Ao lidar com uma realidade extremamente agressiva, a fé é uma possibilidade de refúgio. No universo do narcotráfico mexicano, essa espiritualidade assume contornos particulares: traficantes se agarram a santos de causas impossíveis, figuras populares ou até criam símbolos próprios para proteger seus pensamentos, suas ações e sua sobrevivência.
A operação que culminou na morte de Nemesio Oseguera Cervantes, conhecido como El Mencho, ex-líder do Cartel Jalisco Nueva Generación (CJNG), trouxe à tona um elemento recorrente nas investigações sobre cartéis: a presença de objetos religiosos em esconderijos e residências de chefes do crime.
Segundo relatos da imprensa local, na casa onde El Mencho passou as últimas horas de vida foram encontrados itens devocionais e imagens sacras — incluindo representações de Jesus e da Virgem Maria no quintal, além de registros da devoção dele a São Judas Tadeu.
O episódio de Oseguera não é isolado.

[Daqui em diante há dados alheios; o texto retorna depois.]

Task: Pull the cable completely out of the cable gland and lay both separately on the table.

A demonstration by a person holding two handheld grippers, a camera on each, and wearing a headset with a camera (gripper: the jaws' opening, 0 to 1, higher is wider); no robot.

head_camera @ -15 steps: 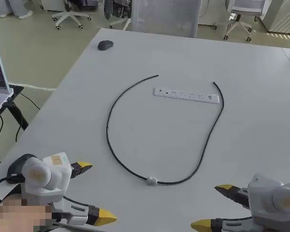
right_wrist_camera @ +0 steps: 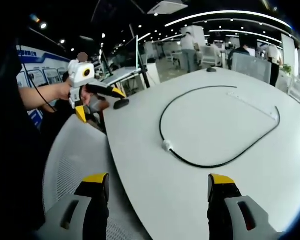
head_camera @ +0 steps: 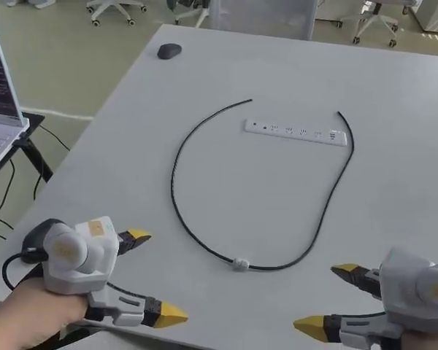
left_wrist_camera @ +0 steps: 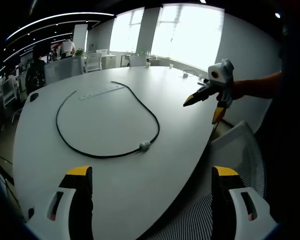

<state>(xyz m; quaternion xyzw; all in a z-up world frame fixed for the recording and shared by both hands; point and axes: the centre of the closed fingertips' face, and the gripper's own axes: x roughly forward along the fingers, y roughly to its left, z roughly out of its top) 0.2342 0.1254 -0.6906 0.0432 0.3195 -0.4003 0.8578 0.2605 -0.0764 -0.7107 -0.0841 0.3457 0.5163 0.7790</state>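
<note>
The cable [head_camera: 174,182] lies on the white table [head_camera: 263,197] in a wide loop open at the far side; the cable gland [head_camera: 240,263], a small white piece, sits on the cable at the near bottom of the loop, so the cable runs through it. Both cable ends rest near the power strip [head_camera: 296,132], one just off its left end, the other curling past its right end. A mouse [head_camera: 169,50] sits at the far left of the table; a laptop [head_camera: 0,109] stands off the table to the left.

The left gripper [head_camera: 155,274] hangs over the near edge of the table, left of the gland and apart from the cable, its jaws spread wide and holding nothing; the right gripper [head_camera: 325,297] is over the near edge to the right of the gland, likewise spread and clear of the cable. In each gripper view the gland lies ahead, between the yellow tips.

Against half a second ago the whole head view has slid a little, which is the camera's doing; the cable, gland and power strip lie as they did, and both grippers keep much the same place and spread.
</note>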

Ele evidencia a convivência direta entre religiosidade popular e narcotráfico em diversas regiões do México.
PARADOXO DOS CARTÉIS E A FÉ
A devoção dos cartéis revela uma mistura explosiva entre crime, cultura e espiritualidade.

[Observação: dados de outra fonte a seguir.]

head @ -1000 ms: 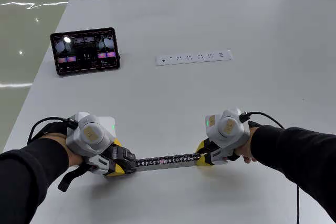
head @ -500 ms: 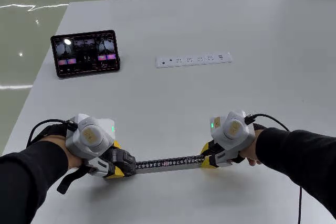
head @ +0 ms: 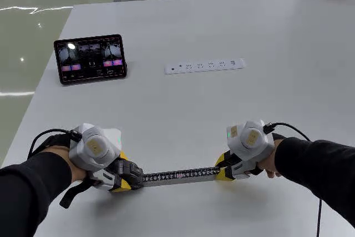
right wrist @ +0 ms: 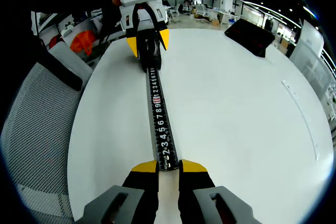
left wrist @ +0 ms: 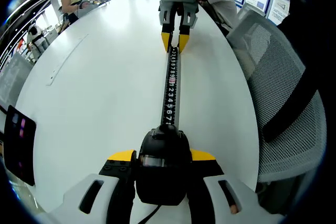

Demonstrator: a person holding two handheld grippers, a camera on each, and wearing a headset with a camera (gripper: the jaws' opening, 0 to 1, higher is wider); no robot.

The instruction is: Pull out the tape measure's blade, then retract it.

Para muitos integrantes, Deus tradicional pode parecer punitivo demais, enquanto os “narco-santos” oferecem proteção sem julgamento moral.

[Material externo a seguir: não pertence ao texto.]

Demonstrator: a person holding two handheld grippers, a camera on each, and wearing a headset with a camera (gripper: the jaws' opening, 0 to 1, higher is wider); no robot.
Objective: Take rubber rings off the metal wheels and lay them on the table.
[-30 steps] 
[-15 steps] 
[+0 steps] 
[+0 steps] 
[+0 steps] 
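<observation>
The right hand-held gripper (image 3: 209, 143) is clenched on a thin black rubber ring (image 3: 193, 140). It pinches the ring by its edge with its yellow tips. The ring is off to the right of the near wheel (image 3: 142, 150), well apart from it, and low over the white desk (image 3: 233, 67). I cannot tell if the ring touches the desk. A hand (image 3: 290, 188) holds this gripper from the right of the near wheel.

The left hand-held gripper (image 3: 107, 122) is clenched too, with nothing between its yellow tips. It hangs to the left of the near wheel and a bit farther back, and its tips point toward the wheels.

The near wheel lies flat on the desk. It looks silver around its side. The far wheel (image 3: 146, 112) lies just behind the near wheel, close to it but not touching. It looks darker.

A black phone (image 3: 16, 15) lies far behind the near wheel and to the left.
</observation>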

Nesse contexto, a fé deixa de ser apenas religiosa e passa a ser funcional, na tentativa de sobreviver em um ambiente onde violência, traição e morte fazem parte da rotina.
Diferentemente do estereótipo do criminoso puramente materialista, muitos integrantes de cartéis se consideram profundamente religiosos.
Em comunidades marcadas por confrontos armados, desaparecimentos e disputas territoriais, a espiritualidade funciona como escudo psicológico.
Altares, velas, amuletos e imagens religiosas são frequentemente encontrados em casas, esconderijos e até em rotas de tráfico.
Para muitos membros dessas organizações, a fé não significa abandono do crime, mas uma tentativa de proteção espiritual diante de um cotidiano onde a morte é uma possibilidade constante.
OS “NARCOSANTOS” MAIS CULTUADOS
São Judas Tadeu: padroeiro das causas difíceis e desesperadas, é um dos santos mais populares entre jovens de bairros marginalizados e também entre indivíduos envolvidos em atividades ilícitas. A lógica é direta: se a situação é extrema, como fugir da prisão ou sobreviver a emboscadas , recorre-se ao santo que intercede por causas consideradas impossíveis.
Virgem de Guadalupe: figura religiosa mais venerada no México, transcende classes sociais e profissões. Traficantes frequentemente pedem proteção não apenas para si, mas para suas famílias, demonstrando como a devoção ultrapassa a esfera criminal e se insere na identidade cultural mexicana.
Jesús Malverde: conhecido como o “Robin Hood de Sinaloa”, é uma figura folclórica não reconhecida pela Igreja Católica, mas amplamente venerada. Seu principal santuário, em Culiacán, recebe oferendas de pessoas de diferentes setores sociais — incluindo integrantes do narcotráfico que pedem sucesso em operações e proteção contra a lei.
Essa devoção aparece inclusive em narcocorridos, gênero musical que narra feitos do crime organizado. Em uma letra popular, o traficante beija a imagem de Malverde antes de cruzar a fronteira, pedindo ajuda para que a carga chegue ao destino.
“Entre, Deus te abençoe e tenha uma ótima viagem. Com um leve sorriso, o traficante atravessa e, discretamente, volta a beijar a imagem. Enquanto isso, em Culiacán, uma mãe leva rosas à imagem de Malverde. Sua fé é muito poderosa. Ela pede pelo filho: que tudo corra bem para você”, diz a letra de La Imagen de Malverde, do Grupo Montéz de Durango.
Santa Muerte: representada como uma caveira vestida com túnica, é talvez o ícone mais associado ao mundo do narcotráfico. Seu culto, rejeitado oficialmente pela Igreja Católica, se espalhou entre pessoas que vivem sob risco constante — de criminosos a migrantes e trabalhadores informais.
Para sicários e operadores de cartéis, a Santa Muerte simboliza proteção contra balas, prisão e traições. Altares com oferendas como dinheiro, álcool, cigarros e fotografias são frequentemente encontrados em operações policiais.